EXERCISE -
Find the lines in the records below that contain "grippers", and report each of them.

DATA FOR THIS EXERCISE Block Start

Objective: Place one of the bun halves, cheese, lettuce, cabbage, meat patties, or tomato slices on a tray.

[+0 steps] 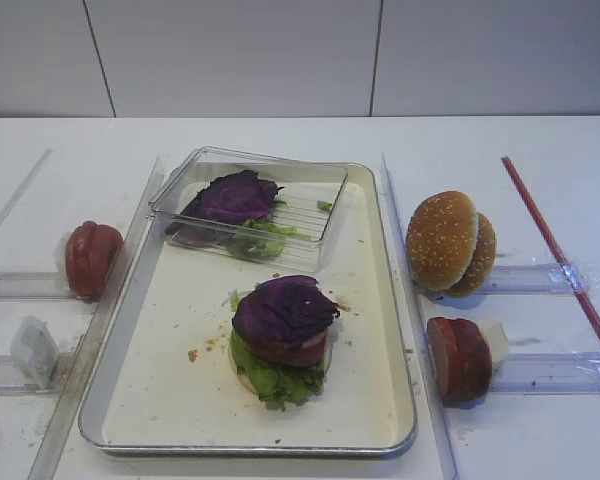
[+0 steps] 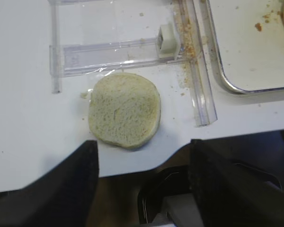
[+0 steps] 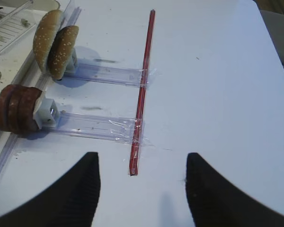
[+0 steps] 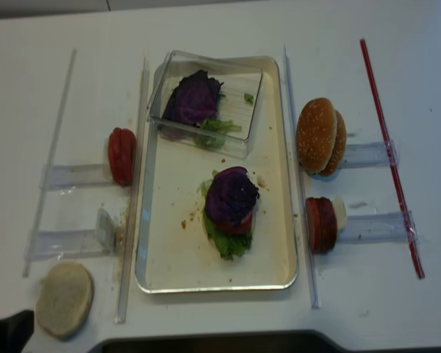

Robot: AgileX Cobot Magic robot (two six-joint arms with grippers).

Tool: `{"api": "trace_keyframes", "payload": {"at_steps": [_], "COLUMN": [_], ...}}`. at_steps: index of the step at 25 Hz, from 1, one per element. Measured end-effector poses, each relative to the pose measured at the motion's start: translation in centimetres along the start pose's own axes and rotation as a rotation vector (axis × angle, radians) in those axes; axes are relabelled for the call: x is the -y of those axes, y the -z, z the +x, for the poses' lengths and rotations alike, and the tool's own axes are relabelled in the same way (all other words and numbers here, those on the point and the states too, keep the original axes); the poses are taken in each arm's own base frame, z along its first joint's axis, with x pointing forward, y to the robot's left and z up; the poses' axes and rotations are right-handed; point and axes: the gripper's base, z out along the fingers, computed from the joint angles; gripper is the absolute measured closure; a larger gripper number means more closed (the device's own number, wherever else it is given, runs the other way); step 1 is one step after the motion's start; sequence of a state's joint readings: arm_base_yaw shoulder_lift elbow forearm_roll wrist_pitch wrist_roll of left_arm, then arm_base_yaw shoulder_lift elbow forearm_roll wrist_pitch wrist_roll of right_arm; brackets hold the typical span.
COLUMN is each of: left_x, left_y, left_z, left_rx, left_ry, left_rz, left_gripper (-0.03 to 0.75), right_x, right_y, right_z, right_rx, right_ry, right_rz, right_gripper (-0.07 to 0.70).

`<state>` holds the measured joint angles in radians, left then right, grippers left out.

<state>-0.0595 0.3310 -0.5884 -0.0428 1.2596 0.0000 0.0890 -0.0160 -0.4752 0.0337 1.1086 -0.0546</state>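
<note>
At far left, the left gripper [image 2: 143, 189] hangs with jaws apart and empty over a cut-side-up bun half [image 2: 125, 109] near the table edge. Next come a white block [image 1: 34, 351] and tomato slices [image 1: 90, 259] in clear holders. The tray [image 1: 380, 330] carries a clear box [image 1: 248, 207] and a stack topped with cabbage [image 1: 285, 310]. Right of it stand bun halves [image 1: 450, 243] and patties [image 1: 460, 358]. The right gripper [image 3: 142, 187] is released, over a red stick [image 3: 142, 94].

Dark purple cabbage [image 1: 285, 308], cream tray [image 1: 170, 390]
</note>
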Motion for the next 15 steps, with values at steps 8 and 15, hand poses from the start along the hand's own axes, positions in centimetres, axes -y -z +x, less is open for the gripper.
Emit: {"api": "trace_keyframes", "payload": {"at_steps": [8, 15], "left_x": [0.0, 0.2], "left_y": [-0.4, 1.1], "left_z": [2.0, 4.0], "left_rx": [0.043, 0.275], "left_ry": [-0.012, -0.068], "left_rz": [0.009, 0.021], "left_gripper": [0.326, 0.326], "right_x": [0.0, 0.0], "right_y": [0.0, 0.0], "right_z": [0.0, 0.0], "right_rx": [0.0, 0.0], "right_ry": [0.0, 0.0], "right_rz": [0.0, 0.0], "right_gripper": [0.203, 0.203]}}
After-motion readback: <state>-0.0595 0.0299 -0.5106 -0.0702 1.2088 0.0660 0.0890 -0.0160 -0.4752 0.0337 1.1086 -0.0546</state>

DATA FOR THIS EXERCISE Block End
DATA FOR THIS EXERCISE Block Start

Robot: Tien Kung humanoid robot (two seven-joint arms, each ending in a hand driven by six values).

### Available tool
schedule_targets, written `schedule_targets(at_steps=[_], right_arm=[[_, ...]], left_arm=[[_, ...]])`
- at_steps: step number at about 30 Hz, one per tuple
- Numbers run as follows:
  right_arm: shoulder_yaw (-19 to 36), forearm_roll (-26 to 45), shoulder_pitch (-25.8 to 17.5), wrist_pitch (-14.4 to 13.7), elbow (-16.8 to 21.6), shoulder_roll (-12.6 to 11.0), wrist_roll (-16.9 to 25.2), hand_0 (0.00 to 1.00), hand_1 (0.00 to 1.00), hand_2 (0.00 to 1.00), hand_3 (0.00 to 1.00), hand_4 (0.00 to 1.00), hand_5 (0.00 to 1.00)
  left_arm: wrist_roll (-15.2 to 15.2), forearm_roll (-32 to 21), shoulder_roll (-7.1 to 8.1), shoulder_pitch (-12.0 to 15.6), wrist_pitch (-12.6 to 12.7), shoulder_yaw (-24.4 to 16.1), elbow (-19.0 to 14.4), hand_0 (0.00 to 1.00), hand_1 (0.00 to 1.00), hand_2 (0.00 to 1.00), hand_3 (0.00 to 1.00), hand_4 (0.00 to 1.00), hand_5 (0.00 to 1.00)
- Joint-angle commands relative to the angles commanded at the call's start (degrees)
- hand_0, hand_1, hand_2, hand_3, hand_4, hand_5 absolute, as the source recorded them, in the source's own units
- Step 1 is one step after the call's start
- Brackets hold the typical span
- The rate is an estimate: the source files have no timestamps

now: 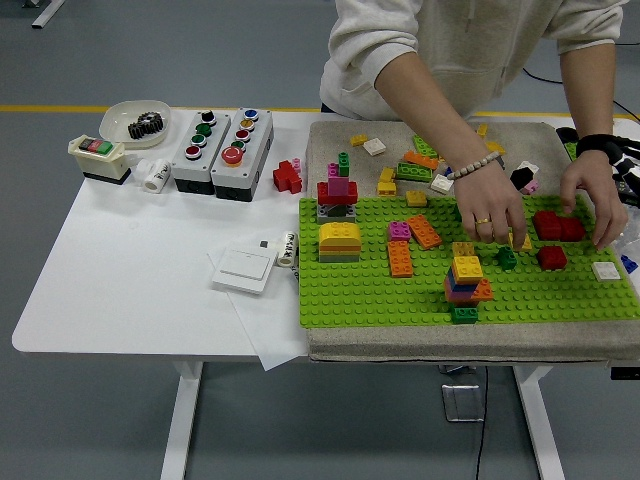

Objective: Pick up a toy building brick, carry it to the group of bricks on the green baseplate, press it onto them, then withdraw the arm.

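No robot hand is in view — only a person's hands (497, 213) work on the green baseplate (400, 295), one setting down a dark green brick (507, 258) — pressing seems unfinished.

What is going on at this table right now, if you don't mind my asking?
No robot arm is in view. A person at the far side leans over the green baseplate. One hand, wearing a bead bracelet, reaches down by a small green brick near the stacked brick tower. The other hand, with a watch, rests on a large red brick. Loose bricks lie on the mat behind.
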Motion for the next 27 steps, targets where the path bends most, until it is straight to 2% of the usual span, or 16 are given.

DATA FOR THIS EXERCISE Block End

EXERCISE ANSWER -
Robot: AgileX Cobot Magic robot (two six-joint arms with grippers).
`<state>` holds the measured joint angles in radians, left then right, grippers left out.

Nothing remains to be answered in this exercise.